Re: Phyr Starter

From: Jason Gunthorpe <jgg@nvidia.com>
To: Daniel Vetter <daniel@ffwll.ch>
Cc: Matthew Wilcox <willy@infradead.org>,
	nvdimm@lists.linux.dev, linux-rdma@vger.kernel.org,
	John Hubbard <jhubbard@nvidia.com>,
	linux-kernel@vger.kernel.org, dri-devel@lists.freedesktop.org,
	Ming Lei <ming.lei@redhat.com>,
	linux-block@vger.kernel.org, linux-mm@kvack.org,
	netdev@vger.kernel.org, Joao Martins <joao.m.martins@oracle.com>,
	Logan Gunthorpe <logang@deltatee.com>,
	Christoph Hellwig <hch@lst.de>
Subject: Re: Phyr Starter
Date: Tue, 11 Jan 2022 16:26:48 -0400	[thread overview]
Message-ID: <20220111202648.GP2328285@nvidia.com> (raw)
In-Reply-To: <CAKMK7uFfpTKQEPpVQxNDi0NeO732PJMfiZ=N6u39bSCFY3d6VQ@mail.gmail.com>

On Tue, Jan 11, 2022 at 10:05:40AM +0100, Daniel Vetter wrote:

> If we go with page size I think hardcoding a PHYS_PAGE_SIZE KB(4)
> would make sense, because thanks to x86 that's pretty much the lowest
> common denominator that all hw (I know of at least) supports. Not
> having to fiddle with "which page size do we have" in driver code
> would be neat. It makes writing portable gup code in drivers just
> needlessly silly.

What I did in RDMA was make an iterator rdma_umem_for_each_dma_block()

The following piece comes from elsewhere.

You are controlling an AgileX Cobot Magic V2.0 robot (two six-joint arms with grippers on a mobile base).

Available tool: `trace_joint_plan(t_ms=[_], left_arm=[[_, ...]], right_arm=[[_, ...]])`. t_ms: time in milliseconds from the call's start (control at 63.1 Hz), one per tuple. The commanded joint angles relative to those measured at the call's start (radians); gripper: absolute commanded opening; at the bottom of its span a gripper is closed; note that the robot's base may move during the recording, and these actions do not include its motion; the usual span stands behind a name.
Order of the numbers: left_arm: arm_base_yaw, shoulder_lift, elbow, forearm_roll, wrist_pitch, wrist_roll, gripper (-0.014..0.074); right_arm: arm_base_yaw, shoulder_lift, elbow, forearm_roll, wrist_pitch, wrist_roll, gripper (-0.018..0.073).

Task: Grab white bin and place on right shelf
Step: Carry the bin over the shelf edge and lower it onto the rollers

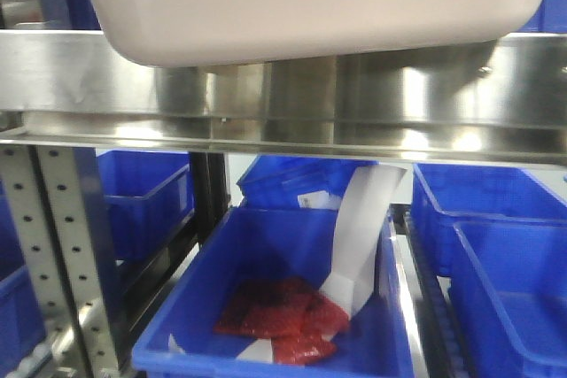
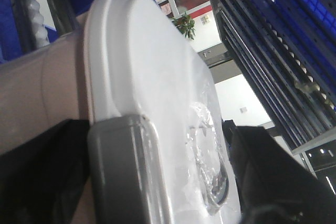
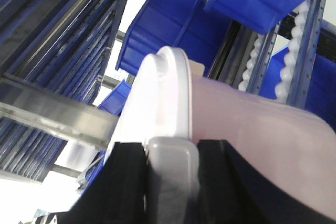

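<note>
Right fingers (image 3: 126, 182): pinched grey handle (image 3: 173, 177) of white bin (image 3: 262, 129).
Left fingers (image 2: 42, 182): flanked lid (image 2: 157, 77); closure indeterminate.
Judged need: base raised above right shelf (image 1: 354, 95) lip, kept level.

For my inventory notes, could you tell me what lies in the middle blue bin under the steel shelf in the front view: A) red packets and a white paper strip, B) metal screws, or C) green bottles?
A: the blue bin holds red packets, with a white paper strip leaning inside it.
</note>
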State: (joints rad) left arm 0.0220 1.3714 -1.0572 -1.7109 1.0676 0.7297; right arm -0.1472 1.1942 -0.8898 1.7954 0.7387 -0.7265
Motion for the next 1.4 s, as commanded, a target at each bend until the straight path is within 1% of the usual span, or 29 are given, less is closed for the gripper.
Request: trace_joint_plan(t_ms=[0, 1380], left_arm=[[-0.026, -0.041, -0.038, -0.135, 0.257, -0.007, -0.0126], [-0.026, -0.041, -0.038, -0.135, 0.257, -0.007, -0.0126]], right_arm=[[0.019, -0.027, -0.038, 0.088, 0.139, -0.009, 0.0067], [0.019, -0.027, -0.038, 0.088, 0.139, -0.009, 0.0067]])
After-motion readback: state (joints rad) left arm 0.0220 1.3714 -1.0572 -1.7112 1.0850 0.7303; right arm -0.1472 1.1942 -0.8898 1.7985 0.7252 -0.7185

The driver passes in the page size it wants and the iterator breaks up
the SGL into that size.

So, eg on a 16k page size system the SGL would be full of 16K stuff,
but the driver only support 4k and so the iterator hands out 4 pages
for each SGL entry.

All the drivers use this to build their DMA lists and tables, it works
really well.

The other part is that most RDMA drivers support many page sizes, so
there is another API to inspect the SGL and take in the device's page
size support and compute what page size the driver should use.

> - I think minimally an sg list form of dma-mapped stuff which does not
> have a struct page, iirc last time we discussed that we agreed that
> this really needs to be part of such a rework or it's not really
> improving things much

Yes, this seems important..

> - a few per-entry driver bits would be nice in both the phys/dma
> chains, if we can have them. gpus have funny gpu interconnects, this
> would allow us to put all the gpu addresses into dma_addr_t if we can
> have some bits indicating whether it's on the pci bus, gpu local
> memory or the gpu<->gpu interconnect.

It seems useful, see my other email for a suggested coding..

Jason